What you should do –
Write out word for word each line from the top of the material through the line that has "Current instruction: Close". Pictures do not go in.

[Start of Attachment]

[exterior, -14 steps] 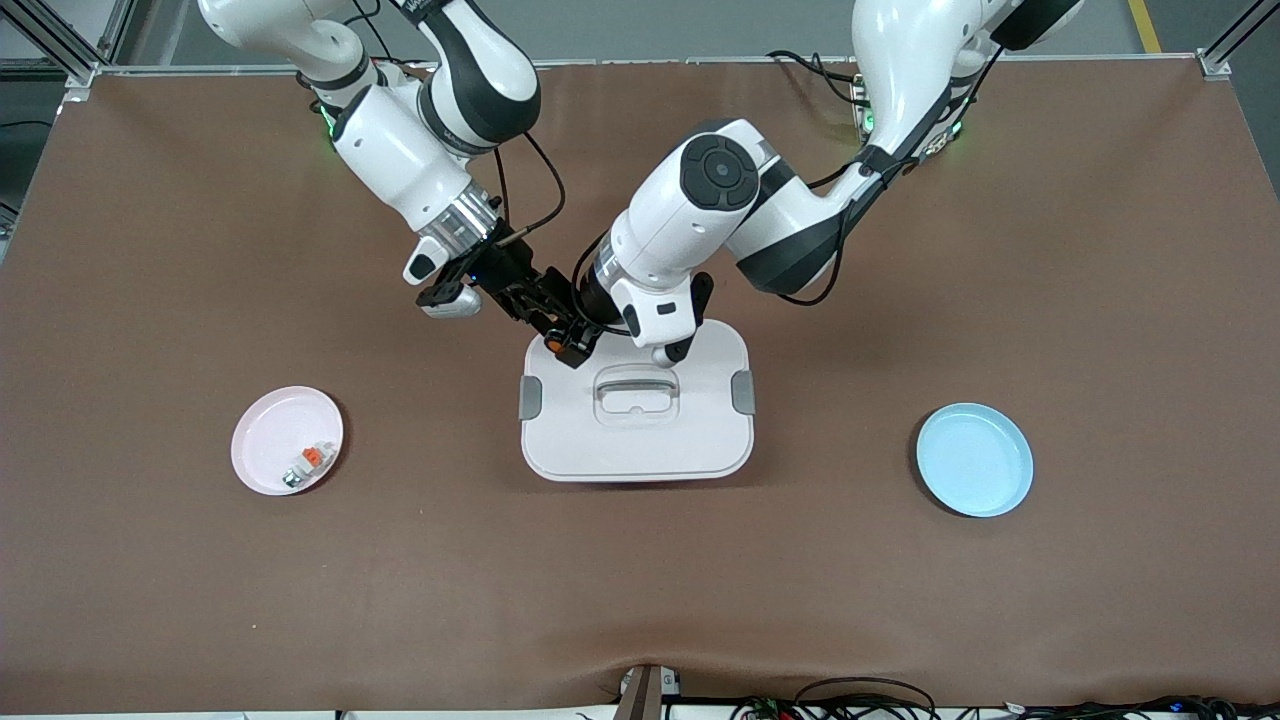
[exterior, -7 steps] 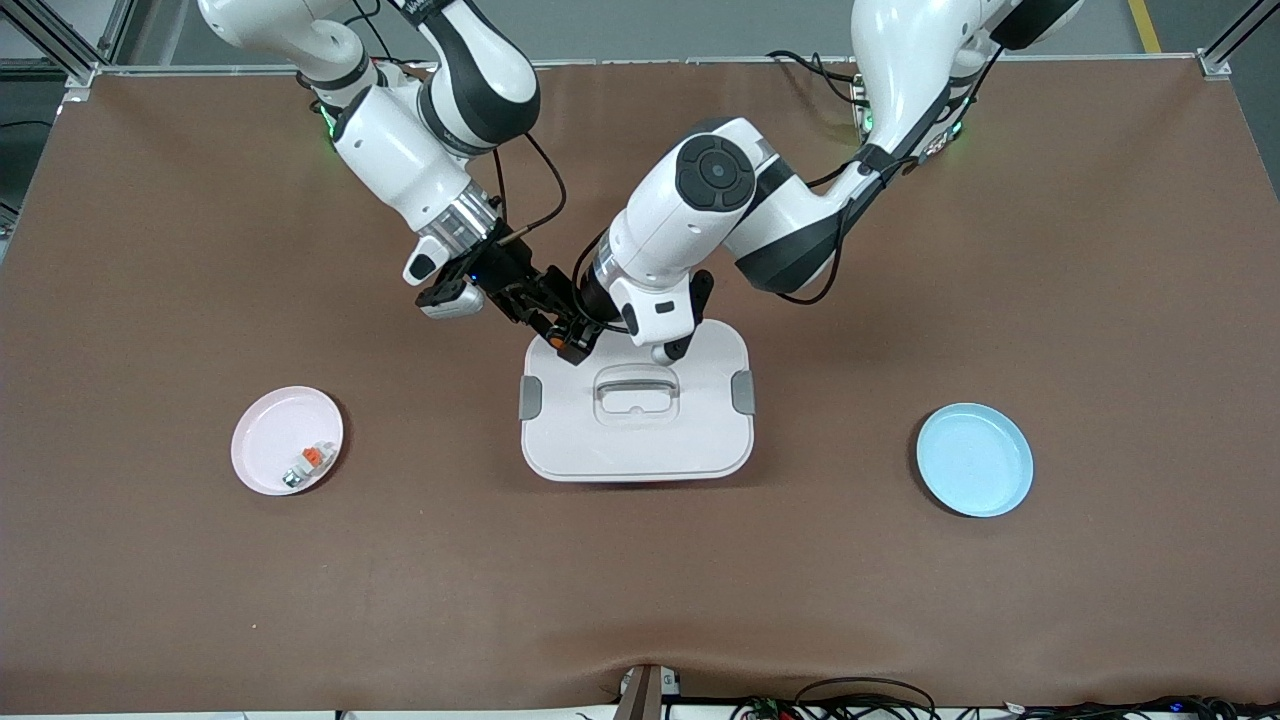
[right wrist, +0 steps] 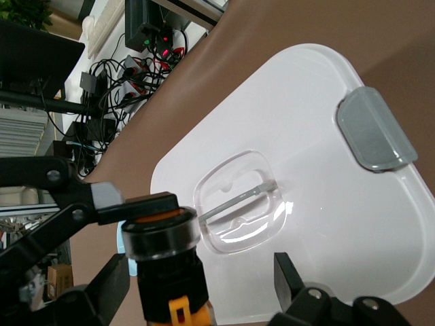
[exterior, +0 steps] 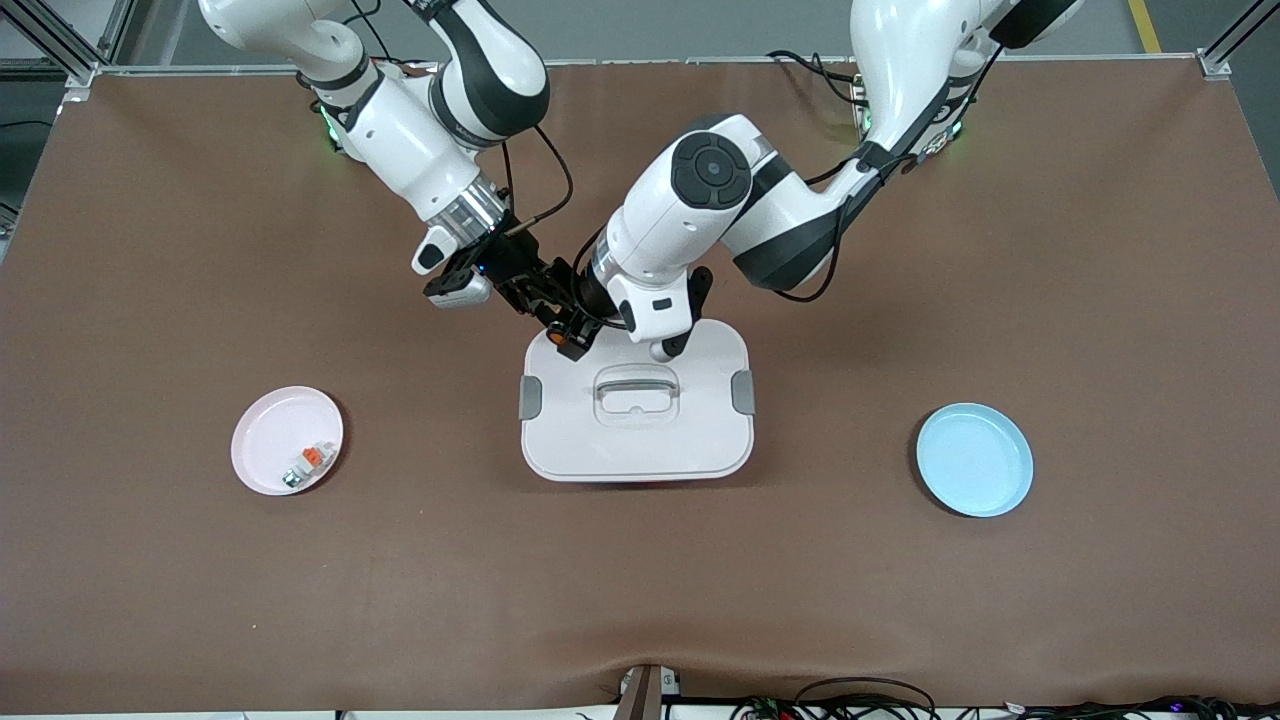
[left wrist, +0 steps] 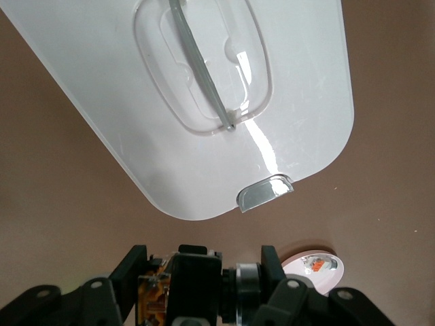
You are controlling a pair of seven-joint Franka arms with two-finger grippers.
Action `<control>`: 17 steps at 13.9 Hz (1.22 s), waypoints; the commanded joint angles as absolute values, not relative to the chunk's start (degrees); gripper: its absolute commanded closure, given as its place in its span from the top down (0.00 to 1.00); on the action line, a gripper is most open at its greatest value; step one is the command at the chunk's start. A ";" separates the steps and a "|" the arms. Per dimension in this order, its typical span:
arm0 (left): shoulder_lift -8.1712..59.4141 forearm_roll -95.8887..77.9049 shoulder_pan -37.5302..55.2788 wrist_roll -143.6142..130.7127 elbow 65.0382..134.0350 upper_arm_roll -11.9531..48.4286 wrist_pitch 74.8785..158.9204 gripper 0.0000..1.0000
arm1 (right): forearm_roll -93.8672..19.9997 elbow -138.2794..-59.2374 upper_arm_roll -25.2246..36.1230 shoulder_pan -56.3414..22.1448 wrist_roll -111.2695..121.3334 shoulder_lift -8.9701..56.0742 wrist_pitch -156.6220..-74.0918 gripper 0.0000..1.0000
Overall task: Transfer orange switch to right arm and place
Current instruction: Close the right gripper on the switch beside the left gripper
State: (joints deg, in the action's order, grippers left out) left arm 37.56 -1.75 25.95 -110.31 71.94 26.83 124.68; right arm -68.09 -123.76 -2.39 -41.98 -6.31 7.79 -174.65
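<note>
1. While both grippers meet over the lid's point(exterior: 636, 420) corner in the front view, the switch point(exterior: 553, 339) sits between them.
2. Left wrist view: left gripper point(left wrist: 204, 288) pinches the switch point(left wrist: 197, 292).
3. Right wrist view: right gripper point(right wrist: 204, 288) is spread around the switch point(right wrist: 163, 251).

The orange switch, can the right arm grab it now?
Probably yes. The left gripper holds the orange switch up over the white lid, and the right gripper has its open jaws on either side of it, nothing between.
</note>
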 commanded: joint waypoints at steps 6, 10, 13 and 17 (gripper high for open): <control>36.74 -3.78 26.98 -110.65 70.40 27.16 124.72 0.00 | -70.93 -125.59 -2.37 -42.45 -0.79 5.10 -174.11 0.94; 36.74 -3.78 26.98 -110.74 70.49 27.07 124.72 0.00 | -71.01 -128.23 -2.20 -38.50 3.86 1.41 -168.14 0.94; 36.74 -3.87 26.89 -110.74 70.40 27.16 124.72 0.00 | -71.10 -128.84 -2.20 -38.58 3.96 0.88 -168.13 0.94; 36.65 -3.87 26.89 -111.97 70.31 27.25 125.06 0.00 | -71.89 -129.46 -2.20 -38.76 3.96 0.35 -168.22 0.94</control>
State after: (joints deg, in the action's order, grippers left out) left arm 37.30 -2.64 26.79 -110.71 70.64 27.32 124.74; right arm -69.26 -127.16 -1.77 -38.92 2.14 2.62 -168.71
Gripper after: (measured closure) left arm 0.278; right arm 0.057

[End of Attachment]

Answer section –
[exterior, -14 steps] 
[exterior, -7 steps] 
[right wrist, +0 steps] 
[exterior, +0 steps] 
[left wrist, +0 steps] 
You are controlling a pair of seven-joint Franka arms with two-finger grippers.
Action `<control>`: 17 steps at 13.9 Hz (1.22 s), waypoints; the commanded joint angles as absolute values, not relative to the chunk's start (degrees); gripper: its absolute commanded closure, given as its place in its span from the top down (0.00 to 1.00); on the action line, a gripper is most open at its greatest value; step one is the command at the chunk's start. A ";" separates the steps and a "|" the arms. Per dimension in this order, its typical span:
arm0 (left): shoulder_lift -8.1712..59.4141 forearm_roll -95.8887..77.9049 shoulder_pan -37.5302..55.2788 wrist_roll -143.6142..130.7127 elbow 65.0382..134.0350 upper_arm_roll -11.9531..48.4286 wrist_pitch 74.8785..158.9204 gripper 0.0000..1.0000
arm1 (right): forearm_roll -93.8672..19.9997 elbow -138.2794..-59.2374 upper_arm_roll -25.2246..36.1230 shoulder_pan -56.3414..22.1448 wrist_roll -111.2695..121.3334 shoulder_lift -8.9701..56.0742 wrist_pitch -156.6220..-74.0918 gripper 0.0000..1.0000
Overall task: Transfer orange switch to right arm and place
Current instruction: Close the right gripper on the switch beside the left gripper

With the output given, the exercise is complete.